For the data below, work out how many lines contain the word "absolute" and supply only that number.
[[ WORKING DATA, beginning ]]
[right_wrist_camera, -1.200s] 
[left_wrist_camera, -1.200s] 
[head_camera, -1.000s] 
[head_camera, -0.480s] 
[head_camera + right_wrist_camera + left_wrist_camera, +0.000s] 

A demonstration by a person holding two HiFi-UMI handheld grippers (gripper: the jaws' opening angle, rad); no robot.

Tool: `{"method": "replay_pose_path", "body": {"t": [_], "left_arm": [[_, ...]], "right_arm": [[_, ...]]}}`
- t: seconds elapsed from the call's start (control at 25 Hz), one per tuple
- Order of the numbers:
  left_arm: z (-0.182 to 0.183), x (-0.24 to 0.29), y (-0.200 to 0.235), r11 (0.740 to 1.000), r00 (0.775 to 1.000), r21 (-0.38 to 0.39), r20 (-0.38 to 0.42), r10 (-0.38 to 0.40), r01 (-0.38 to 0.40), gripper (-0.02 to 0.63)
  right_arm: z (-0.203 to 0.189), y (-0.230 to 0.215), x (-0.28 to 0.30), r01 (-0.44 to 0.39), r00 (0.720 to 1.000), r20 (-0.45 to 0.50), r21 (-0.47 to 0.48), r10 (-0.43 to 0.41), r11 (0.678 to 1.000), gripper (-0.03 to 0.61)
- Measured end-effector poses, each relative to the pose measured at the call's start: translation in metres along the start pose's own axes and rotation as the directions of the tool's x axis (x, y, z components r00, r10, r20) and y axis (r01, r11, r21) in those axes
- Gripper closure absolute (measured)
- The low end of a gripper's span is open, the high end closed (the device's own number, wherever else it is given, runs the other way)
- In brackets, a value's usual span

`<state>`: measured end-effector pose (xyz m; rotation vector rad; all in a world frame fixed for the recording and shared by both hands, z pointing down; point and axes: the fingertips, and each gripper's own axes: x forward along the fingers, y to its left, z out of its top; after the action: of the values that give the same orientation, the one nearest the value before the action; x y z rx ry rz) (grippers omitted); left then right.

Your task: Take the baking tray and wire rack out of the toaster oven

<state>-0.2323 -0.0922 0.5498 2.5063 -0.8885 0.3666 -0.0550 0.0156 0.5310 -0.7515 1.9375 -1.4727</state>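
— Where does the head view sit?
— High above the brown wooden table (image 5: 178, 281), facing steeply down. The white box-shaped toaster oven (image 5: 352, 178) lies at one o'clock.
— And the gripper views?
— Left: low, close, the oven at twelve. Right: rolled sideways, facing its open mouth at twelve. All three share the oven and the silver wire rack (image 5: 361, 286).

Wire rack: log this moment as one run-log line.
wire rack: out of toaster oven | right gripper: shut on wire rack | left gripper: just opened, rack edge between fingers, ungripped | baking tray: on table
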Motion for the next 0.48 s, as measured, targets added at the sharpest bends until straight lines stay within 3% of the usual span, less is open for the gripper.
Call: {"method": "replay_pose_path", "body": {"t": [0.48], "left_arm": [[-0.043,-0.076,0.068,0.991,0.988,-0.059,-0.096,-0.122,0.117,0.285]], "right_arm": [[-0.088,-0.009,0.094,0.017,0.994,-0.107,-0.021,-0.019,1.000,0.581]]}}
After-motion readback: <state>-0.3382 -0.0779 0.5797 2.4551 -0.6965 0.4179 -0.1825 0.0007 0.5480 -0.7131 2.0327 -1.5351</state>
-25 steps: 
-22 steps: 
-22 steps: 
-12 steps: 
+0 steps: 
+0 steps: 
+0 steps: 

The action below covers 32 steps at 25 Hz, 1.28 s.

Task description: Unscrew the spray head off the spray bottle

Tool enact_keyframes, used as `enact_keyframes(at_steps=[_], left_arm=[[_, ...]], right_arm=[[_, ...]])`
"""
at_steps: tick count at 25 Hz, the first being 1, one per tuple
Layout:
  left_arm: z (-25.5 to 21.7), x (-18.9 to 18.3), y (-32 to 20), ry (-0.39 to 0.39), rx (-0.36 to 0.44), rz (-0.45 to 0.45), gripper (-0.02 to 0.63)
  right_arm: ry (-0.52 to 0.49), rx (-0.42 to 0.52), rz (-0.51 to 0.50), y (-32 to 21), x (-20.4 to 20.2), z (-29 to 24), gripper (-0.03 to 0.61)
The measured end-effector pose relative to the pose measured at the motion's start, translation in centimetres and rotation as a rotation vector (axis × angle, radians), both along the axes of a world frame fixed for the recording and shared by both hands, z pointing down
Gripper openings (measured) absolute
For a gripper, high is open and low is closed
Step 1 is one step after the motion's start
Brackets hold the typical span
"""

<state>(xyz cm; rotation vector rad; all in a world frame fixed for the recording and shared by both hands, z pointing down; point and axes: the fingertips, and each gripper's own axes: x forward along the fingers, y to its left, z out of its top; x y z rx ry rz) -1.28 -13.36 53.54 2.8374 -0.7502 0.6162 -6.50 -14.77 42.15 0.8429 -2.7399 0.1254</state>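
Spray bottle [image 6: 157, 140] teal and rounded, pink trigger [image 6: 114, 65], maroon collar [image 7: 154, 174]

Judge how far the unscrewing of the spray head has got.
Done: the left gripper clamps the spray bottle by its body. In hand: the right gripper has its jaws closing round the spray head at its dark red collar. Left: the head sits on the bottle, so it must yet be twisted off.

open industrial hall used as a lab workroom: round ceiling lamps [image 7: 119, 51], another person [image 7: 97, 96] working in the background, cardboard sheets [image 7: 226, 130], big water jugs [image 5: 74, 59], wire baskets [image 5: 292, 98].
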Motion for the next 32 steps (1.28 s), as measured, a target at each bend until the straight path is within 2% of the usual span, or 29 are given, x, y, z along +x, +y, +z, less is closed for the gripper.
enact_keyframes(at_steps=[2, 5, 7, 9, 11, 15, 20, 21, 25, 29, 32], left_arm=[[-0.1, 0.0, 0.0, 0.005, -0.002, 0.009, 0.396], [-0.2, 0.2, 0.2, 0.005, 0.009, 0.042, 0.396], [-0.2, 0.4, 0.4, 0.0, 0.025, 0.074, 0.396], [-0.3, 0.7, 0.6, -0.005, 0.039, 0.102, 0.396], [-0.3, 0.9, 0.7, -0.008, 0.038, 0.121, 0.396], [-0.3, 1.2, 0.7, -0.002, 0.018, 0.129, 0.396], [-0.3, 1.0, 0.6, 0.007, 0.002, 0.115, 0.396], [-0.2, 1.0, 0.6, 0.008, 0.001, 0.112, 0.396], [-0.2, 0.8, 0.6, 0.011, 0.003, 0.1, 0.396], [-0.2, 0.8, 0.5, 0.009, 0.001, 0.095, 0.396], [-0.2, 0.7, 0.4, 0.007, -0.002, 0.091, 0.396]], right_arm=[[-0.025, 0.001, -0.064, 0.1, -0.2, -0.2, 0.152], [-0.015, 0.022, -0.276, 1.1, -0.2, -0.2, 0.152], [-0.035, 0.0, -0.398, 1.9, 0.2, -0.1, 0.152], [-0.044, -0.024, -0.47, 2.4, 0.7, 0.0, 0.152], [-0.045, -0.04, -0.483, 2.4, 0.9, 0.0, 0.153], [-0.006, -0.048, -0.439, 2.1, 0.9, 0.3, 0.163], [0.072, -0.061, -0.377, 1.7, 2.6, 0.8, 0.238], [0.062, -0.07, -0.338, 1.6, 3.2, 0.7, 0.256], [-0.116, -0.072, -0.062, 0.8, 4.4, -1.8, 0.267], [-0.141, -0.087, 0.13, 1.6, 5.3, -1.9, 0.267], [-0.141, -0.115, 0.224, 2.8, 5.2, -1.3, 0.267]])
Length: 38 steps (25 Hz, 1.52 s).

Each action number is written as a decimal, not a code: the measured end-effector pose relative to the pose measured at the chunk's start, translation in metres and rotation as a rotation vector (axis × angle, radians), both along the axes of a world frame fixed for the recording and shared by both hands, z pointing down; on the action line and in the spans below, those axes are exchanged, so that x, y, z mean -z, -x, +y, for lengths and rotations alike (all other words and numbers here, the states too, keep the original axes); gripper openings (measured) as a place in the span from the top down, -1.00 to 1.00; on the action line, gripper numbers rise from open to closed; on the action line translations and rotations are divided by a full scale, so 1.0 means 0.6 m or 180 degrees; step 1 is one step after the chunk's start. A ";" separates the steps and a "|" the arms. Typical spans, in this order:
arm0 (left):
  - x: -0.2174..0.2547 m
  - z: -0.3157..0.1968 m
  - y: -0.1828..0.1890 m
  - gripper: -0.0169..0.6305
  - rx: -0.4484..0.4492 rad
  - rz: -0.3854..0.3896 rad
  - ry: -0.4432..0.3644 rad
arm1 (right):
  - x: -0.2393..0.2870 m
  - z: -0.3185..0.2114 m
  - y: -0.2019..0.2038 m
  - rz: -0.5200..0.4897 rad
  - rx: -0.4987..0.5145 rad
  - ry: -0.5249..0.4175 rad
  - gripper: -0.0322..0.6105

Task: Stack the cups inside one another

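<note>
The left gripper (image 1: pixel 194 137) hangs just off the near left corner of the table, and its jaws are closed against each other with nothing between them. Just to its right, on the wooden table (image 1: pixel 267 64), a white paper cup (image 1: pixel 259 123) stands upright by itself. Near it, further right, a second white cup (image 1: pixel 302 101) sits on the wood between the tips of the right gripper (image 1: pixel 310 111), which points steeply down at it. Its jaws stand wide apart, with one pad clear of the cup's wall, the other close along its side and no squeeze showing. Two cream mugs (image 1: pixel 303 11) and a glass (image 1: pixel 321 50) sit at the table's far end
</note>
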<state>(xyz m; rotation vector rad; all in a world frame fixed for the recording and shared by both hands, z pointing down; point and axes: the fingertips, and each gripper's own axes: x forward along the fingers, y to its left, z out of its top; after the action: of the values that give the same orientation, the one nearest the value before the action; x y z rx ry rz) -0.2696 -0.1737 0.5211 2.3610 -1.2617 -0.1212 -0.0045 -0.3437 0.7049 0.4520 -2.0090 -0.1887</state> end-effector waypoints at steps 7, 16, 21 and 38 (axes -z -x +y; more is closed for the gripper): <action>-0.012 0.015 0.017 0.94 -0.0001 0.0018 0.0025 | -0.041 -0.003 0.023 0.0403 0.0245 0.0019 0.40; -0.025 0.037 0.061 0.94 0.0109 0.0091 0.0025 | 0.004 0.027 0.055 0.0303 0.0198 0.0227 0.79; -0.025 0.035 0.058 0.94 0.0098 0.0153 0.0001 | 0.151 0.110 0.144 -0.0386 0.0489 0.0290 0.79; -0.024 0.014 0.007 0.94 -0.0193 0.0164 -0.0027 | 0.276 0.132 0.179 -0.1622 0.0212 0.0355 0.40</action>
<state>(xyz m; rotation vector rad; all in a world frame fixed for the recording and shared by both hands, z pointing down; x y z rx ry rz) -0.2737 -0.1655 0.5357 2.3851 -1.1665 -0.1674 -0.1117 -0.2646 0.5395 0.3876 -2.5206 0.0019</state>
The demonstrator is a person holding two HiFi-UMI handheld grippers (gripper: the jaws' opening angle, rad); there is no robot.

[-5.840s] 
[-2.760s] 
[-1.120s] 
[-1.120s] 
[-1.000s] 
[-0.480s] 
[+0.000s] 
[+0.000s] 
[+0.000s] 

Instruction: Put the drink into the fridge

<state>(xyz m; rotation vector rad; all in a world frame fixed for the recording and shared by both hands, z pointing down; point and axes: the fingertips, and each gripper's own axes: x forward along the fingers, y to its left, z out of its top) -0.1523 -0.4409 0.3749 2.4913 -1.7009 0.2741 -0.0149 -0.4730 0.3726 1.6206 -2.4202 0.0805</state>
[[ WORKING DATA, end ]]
▶ REPLY
2